The Bookshelf

The Best of the Books … and Beyond!

Oct-2-2012

Let’s Celebrate Freedom to Read

Banned Books Week 2012September 30th to October 6th is the Banned Books Weeks! Did you know that over 11,300 books, from The American Heritage Dictionary to the beloved Harry Potter series, have been challenged since the Banned Books Week started thirty years ago? Celebrate your freedom to read and your right of access to different opinions, viewpoints and reading tastes by checking out one of the banned books this week.

I’m currently re-reading Brideshead Revisited by Evelyn Waugh—a beautiful and heartbreaking story of Charles Ryder and his intense relationship with the aristocratic family of Marchmain. This classic novel takes place in the pre-WW II England and explores the themes of love, desire, faith, belonging and privilege. What will you read this week?

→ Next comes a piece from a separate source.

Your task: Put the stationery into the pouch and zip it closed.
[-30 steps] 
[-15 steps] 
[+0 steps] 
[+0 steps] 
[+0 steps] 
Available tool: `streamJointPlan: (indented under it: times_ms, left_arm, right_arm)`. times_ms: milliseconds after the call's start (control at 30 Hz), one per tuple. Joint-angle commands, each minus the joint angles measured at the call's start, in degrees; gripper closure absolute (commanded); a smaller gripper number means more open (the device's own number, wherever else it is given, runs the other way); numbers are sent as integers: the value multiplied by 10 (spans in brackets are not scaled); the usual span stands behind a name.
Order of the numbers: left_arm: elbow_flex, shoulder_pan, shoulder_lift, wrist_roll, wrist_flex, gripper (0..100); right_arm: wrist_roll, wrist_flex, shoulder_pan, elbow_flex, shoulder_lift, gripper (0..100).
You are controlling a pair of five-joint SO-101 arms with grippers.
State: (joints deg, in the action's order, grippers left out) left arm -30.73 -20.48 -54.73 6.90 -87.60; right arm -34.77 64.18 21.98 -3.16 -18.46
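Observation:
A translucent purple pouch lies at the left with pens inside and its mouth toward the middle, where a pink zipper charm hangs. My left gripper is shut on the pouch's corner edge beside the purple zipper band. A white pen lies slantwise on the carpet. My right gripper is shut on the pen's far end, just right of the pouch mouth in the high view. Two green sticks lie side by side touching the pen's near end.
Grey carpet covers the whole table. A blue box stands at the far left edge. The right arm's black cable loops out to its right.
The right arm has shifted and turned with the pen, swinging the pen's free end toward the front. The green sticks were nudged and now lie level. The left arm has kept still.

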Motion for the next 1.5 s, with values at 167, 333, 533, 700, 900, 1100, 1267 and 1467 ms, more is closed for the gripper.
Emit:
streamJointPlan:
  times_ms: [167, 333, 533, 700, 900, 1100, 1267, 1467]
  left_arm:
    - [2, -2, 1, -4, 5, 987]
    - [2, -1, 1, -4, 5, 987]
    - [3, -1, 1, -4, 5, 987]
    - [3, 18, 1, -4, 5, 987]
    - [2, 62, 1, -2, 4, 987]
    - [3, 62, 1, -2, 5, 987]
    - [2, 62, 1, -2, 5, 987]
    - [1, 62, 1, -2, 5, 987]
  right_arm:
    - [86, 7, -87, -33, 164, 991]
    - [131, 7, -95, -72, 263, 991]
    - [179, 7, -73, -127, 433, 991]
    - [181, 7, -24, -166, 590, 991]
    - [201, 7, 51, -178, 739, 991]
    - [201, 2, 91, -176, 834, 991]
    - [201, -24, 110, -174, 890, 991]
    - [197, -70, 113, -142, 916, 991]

Here are some examples of frequently challenged books for you to consider:

Or, for the remaining thousands of titles, check out the lists of frequently challenged books as compiled by The American Library Association, and ask the librarian at the Readers’ Advisory Desk to help you find your banned book.

 

 

Posted under Books, Lists, Reviews
Sep-19-2012

Choosing a Book by Its Cover

“Don’t judge a book by its cover” is a saying that I sometimes willfully ignore. I must admit that from time to time I pick up a book because of its cover art alone-because it is strange, funny, strikingly beautiful, or it simply reflects my mood- and I usually end up truly enjoying the book.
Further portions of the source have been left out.